EXERCISE PROMPT: Across the whole listing, copy out every line that includes the string "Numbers".
- - - - - - -
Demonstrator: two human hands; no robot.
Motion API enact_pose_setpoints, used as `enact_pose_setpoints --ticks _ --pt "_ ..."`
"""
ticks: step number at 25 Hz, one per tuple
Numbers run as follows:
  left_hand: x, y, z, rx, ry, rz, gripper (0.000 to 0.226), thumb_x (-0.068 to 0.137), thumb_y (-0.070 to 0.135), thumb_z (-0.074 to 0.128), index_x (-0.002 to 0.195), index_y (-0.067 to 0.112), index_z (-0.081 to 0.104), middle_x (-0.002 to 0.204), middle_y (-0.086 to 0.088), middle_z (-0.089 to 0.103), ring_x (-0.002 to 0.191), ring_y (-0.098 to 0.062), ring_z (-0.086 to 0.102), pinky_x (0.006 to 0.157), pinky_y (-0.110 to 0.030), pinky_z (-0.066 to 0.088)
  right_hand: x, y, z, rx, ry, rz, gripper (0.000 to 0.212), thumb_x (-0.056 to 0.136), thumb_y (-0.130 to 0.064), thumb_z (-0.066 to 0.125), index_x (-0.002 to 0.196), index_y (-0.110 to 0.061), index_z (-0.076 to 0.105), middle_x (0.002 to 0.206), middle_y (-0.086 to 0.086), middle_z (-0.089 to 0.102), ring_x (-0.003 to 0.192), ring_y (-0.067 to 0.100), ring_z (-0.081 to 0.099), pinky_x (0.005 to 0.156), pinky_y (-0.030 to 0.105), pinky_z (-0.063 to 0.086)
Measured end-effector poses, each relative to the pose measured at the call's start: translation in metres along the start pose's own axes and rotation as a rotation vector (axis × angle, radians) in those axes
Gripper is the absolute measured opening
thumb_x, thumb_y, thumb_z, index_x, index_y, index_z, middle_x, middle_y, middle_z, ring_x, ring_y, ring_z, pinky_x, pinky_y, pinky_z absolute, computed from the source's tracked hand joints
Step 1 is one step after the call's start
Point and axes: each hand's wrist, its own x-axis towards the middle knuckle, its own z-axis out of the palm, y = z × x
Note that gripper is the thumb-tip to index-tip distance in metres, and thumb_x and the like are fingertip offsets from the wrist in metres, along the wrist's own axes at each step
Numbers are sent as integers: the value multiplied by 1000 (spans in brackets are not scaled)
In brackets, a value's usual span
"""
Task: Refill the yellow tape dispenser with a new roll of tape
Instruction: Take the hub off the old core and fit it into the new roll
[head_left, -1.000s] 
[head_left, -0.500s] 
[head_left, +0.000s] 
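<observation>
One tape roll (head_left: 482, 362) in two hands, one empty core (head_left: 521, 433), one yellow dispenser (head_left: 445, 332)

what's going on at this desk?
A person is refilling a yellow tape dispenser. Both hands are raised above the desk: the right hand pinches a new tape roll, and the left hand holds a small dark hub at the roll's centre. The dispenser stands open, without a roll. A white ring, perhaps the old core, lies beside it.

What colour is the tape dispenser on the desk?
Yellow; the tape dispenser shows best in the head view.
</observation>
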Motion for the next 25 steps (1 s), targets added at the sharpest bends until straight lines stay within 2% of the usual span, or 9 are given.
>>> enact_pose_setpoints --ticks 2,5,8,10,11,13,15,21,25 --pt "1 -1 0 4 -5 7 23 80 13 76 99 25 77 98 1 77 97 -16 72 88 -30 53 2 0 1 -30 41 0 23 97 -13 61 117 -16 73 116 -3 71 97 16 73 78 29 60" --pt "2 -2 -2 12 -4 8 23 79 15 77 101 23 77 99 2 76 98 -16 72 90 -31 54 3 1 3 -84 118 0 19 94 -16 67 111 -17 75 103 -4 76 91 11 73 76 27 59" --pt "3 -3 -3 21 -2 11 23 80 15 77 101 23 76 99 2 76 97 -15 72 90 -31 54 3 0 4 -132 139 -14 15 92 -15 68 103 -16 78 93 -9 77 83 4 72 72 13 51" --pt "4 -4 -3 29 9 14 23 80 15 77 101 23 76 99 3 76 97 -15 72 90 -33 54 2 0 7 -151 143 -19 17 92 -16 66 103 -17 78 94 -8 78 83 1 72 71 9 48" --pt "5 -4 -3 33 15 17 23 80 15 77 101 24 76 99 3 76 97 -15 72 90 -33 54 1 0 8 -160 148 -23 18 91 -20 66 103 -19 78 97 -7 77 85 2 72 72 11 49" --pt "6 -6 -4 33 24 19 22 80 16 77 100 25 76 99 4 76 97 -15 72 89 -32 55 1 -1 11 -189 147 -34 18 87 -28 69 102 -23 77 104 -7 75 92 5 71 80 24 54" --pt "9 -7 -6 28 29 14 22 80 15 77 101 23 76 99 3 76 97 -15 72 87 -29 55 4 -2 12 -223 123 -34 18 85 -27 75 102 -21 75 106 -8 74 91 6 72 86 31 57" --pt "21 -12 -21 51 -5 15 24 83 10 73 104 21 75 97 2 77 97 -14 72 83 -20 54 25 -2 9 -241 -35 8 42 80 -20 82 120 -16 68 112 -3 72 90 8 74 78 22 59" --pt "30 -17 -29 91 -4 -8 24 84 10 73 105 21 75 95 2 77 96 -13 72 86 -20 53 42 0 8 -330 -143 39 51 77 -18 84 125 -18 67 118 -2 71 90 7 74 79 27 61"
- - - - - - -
FINISHED EXERCISE:
Numbers run as follows:
Numbers are sent as integers: the value multiplied by 1000 (spans in brackets are not scaled)

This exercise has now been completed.